Your instructions: Your task is to copy the data exactly while leaving out every picture.

━━━ Recorded information ━━━

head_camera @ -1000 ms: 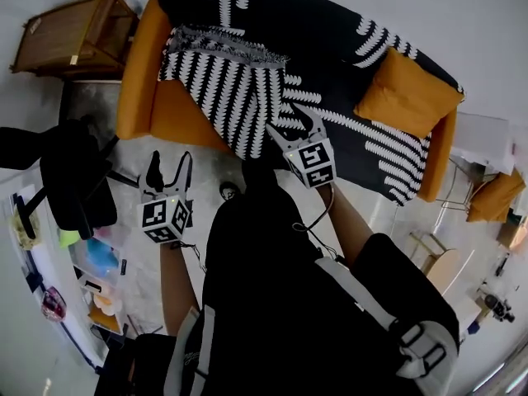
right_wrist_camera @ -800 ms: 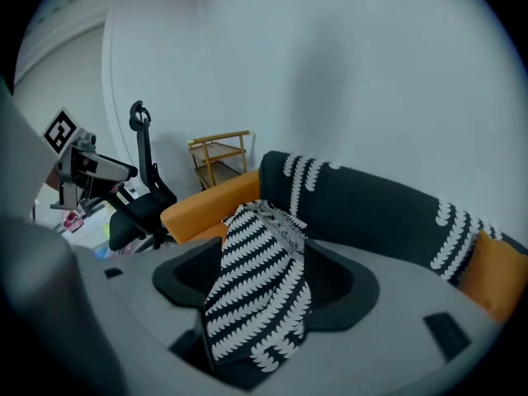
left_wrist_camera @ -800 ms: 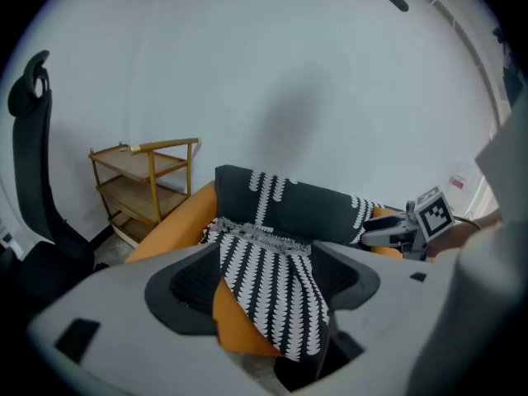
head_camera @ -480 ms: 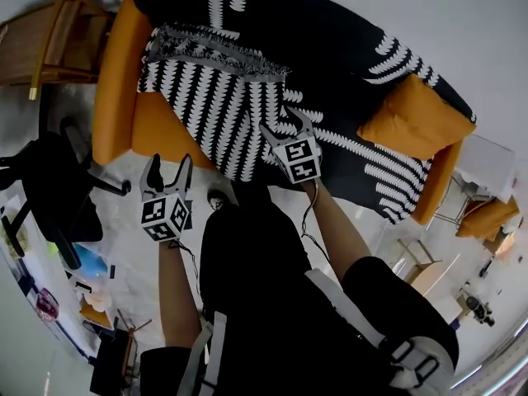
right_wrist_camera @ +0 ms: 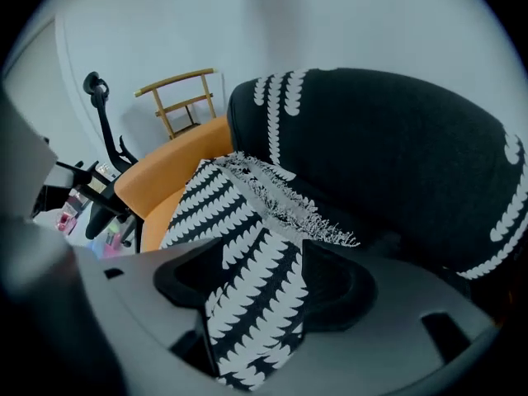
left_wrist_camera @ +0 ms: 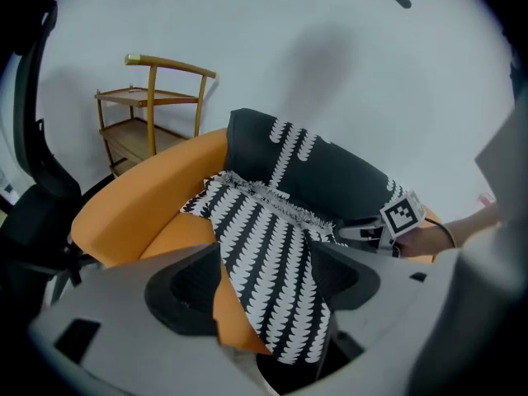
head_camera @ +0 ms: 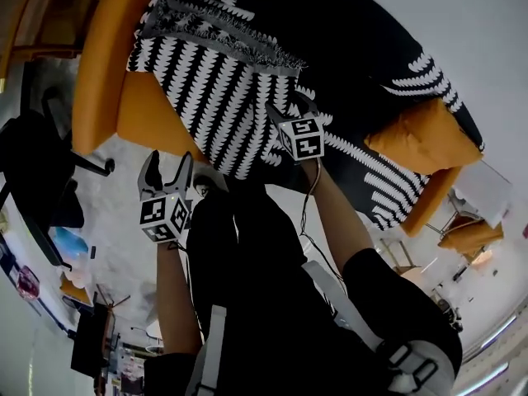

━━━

Response to this task:
head_camera @ -1000 ms: 
right_wrist_camera @ -800 ms: 
left_wrist_camera @ -800 ms: 
head_camera @ -480 ms: 
right_wrist_camera @ +0 ms: 
left_wrist_camera @ +0 ms: 
head_camera @ +0 ms: 

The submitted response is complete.